Volume 7 (2) : 57-68, 2006

Conservation of the regulatory pho-box in acetoacetyl-CoA reductase promoters
across bacterial PHB biosynthetic metabolic pathway

Khan F¹, Singh SP², Mishra BN^3*

 
^1,2,3 Department of Biotechnology, Institute of Engineering & Technology, U. P. Technical University, Sitapur Road, Lucknow-226021 (U.P.) INDIA

ABSTRACT

Khan F, Singh SP, Mishra BN Conservation of the regulatory pho-box in acetoacetyl-CoAreductase promoters across bacterial PHB biosynthetic metabolic pathway Online J Bioinformatics 7 (1) : 57-68, 2006.  PhoB, a protein transcription factor common in many bacteria, activates expression of different pho genes participating in phosphate metabolism and regulates the phbB gene of polyhydroxyalkanoic acids (PHAs) in the biopolymer biosynthetic pathway. The DNA binding motifs or pho-box sequence for PhoB transcription factor has been characterized in the upstream sequences of regulated genes of both E. coli and Acinetobacter sp. This pattern information has been used for construction of new motif profile or matrix through existing different algorithms based tools for motif discovery viz. CONSENSUS & GIBBS SAMPLER tools at RSAT webserver and EM-algorithm based MEME tool. For evaluation of PFM performance, predicted results were first compared with the existing known PhoB matrix of RegulonDB; an E. coli regulatory network database. Orthologs of PhoB transcription factors were identified in the complete genomes of all studied bacteria. Candidate PhoB activator binding sites (or pho-box) were identified in the upstream sequences of putative regulated phbB gene orthologs of poly-β-hydroxybutyrate (PHB) metabolic pathway.

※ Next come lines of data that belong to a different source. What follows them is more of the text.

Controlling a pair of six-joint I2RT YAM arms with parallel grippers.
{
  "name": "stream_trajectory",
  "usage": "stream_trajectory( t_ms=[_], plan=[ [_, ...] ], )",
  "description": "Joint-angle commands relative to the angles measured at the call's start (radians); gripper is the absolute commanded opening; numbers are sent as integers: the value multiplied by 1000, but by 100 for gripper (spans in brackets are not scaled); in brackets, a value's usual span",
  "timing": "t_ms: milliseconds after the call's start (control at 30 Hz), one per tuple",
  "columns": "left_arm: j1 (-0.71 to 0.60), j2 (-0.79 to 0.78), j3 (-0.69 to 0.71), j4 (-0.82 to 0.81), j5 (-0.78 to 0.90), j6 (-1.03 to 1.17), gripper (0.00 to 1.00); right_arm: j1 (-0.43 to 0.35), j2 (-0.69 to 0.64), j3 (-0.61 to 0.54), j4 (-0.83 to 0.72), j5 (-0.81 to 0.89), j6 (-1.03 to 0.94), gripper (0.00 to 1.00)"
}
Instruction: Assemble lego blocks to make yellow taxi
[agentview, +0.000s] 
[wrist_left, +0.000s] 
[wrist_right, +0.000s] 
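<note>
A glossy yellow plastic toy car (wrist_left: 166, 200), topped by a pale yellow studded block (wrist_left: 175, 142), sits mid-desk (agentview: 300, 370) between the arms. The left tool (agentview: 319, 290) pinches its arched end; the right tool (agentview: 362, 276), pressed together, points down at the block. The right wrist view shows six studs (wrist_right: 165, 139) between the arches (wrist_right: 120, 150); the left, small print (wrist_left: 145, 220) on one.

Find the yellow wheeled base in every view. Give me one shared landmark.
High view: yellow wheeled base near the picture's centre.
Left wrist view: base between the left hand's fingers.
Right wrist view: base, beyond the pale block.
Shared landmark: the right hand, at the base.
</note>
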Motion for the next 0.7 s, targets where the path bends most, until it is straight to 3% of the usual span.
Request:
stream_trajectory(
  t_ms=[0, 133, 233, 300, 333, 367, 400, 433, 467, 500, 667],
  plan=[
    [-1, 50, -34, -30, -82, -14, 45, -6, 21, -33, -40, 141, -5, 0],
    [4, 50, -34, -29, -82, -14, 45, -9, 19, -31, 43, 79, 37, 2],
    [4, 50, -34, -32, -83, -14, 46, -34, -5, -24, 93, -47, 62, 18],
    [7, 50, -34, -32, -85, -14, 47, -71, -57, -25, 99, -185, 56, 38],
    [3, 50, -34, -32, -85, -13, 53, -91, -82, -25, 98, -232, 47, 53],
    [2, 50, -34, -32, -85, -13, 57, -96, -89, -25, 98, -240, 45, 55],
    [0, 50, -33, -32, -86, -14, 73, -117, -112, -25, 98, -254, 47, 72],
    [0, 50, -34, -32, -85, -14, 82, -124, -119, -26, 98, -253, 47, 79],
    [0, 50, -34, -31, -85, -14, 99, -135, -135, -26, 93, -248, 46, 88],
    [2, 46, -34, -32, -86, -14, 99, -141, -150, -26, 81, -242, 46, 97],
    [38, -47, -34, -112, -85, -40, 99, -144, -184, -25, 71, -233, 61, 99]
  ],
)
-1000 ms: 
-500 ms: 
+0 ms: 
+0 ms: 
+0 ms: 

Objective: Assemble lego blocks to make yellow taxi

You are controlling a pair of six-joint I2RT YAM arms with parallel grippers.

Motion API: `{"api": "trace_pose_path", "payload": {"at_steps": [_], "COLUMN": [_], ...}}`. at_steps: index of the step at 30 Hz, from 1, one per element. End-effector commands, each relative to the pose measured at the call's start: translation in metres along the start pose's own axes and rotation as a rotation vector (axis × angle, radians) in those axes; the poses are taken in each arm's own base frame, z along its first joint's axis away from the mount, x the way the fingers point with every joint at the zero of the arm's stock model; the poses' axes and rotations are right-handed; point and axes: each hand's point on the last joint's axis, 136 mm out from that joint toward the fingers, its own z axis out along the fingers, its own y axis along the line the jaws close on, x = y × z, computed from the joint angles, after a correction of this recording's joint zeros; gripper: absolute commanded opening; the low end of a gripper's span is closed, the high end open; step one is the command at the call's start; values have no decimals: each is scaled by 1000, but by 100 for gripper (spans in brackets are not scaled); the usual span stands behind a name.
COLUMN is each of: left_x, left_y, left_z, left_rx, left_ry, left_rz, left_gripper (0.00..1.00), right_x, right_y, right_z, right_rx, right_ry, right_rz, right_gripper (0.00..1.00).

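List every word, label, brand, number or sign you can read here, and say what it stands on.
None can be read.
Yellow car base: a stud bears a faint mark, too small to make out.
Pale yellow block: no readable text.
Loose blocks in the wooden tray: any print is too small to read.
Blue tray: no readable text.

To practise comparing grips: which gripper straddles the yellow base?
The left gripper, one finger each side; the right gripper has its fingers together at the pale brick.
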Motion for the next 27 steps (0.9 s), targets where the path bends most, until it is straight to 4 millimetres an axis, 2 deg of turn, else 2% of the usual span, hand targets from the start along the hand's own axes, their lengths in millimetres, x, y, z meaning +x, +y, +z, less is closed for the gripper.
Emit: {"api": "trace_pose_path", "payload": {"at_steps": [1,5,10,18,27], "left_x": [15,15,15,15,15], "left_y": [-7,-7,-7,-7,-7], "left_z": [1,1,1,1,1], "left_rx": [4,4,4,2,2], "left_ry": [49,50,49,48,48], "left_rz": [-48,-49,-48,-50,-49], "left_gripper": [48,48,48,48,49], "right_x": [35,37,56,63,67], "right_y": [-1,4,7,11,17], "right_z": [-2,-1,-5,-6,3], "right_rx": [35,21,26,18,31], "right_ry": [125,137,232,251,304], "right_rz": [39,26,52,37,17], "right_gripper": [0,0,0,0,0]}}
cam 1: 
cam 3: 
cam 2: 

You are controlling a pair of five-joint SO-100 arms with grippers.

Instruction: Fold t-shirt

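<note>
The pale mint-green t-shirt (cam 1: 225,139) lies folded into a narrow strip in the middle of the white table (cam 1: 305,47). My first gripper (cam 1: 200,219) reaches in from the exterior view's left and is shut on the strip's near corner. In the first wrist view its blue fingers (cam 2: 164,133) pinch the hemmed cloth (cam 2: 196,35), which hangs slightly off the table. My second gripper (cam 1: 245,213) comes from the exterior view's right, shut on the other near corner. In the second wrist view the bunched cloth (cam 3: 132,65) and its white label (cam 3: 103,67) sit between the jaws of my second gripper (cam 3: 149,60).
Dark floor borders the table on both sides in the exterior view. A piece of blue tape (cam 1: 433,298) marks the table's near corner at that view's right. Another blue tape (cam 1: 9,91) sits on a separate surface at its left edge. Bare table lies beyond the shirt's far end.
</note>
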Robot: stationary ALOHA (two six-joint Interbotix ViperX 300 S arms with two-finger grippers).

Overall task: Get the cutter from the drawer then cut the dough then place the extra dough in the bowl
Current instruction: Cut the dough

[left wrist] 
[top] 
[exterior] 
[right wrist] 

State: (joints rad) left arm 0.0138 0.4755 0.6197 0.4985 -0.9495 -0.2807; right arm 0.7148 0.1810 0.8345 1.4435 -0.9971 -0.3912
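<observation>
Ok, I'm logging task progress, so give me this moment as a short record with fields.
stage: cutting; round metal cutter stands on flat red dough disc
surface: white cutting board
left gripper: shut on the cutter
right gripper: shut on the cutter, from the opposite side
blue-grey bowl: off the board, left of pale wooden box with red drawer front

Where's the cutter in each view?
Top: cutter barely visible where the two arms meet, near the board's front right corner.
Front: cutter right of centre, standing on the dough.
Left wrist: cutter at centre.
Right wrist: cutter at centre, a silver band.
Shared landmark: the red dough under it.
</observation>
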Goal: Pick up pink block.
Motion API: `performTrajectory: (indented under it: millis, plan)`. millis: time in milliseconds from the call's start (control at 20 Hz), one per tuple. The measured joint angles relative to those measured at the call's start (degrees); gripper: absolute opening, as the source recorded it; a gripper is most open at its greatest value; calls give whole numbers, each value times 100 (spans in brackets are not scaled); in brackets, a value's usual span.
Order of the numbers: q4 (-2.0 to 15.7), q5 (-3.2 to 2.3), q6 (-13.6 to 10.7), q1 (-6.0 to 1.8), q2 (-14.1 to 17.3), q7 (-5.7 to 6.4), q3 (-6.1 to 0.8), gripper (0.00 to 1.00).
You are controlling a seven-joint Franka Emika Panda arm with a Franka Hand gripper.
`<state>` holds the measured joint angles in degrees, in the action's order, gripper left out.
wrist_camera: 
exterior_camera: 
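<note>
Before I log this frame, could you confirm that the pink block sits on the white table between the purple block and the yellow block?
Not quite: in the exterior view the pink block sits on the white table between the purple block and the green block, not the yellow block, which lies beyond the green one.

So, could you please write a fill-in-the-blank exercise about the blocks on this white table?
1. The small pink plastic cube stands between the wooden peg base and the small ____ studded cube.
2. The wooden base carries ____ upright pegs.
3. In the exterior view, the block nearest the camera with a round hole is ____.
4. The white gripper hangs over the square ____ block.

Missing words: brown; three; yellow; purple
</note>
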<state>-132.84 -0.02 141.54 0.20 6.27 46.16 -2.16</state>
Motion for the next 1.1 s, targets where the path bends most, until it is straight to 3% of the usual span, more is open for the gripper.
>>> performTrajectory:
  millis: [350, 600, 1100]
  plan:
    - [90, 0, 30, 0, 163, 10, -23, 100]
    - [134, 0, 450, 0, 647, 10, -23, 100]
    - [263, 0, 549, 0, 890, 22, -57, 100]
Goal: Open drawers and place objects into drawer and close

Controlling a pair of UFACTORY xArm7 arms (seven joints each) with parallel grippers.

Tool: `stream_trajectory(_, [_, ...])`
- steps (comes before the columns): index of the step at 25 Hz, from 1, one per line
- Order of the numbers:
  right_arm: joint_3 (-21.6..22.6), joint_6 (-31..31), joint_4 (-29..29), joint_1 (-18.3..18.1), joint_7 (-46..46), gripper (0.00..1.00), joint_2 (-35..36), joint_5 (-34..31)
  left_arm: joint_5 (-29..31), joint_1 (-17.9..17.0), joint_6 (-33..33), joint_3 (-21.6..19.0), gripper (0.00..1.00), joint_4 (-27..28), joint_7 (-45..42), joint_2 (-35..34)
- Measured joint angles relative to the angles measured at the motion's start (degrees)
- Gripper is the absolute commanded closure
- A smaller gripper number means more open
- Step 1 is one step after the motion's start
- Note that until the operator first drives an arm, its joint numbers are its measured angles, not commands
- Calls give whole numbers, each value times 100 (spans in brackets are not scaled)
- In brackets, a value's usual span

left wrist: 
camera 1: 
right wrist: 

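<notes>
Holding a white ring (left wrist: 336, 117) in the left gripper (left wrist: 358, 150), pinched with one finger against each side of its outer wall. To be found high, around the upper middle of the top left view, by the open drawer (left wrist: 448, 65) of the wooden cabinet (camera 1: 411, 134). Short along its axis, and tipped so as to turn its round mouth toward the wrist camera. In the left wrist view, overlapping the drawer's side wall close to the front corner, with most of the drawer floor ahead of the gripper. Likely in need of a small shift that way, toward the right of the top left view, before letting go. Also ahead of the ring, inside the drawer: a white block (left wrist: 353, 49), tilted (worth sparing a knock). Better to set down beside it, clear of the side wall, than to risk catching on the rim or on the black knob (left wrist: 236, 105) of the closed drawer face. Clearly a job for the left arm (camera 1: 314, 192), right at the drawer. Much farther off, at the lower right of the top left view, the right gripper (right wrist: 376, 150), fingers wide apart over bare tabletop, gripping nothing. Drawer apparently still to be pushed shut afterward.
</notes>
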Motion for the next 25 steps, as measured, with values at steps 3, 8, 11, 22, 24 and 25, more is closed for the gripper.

The methodology involved new positional frequency matrix (PFM) construction through different algorithms based web tools and further statistical evaluation of prediction accuracy for each matrix. Finally PhoB consensus matrix was found appropriate in terms of prediction sensitivity and specificity and showed potential PhoB binding sites with 18 bp in length highly conserved pho-box like conserved DNA motifs (i.e. max. 81.28% sequence similarity with known pho-box motif). It was found that the PhoB recognition binding site is conserved in those completely sequenced bacterial genomes which have PHB biosynthetic metabolic pathway genes and contain genes encoding orthologous PhoB transcription factor. All studied genomes contain pho-box like consensus sequence, revealing the existence of an alternative phbB gene regulation in the PHB metabolic pathway or phbBAC operons. It was concluded that for efficient PHB biosynthesis, the acetoacetyl-CoA reductase is a limiting enzyme and only under condition of phosphate limitation, the PHB biosynthesis pathway would be optimally induced. 

Key-words:- PHA biopolymer, phbBCA operon, alternative regulation in PHA biosynthesis metabolic pathways, phbB gene orthologs, pho-box in PHB biosynthetic pathway, PhoB transcription factor, E. coli & Acinetobacter sp. as reference model bacteria for pho-box study.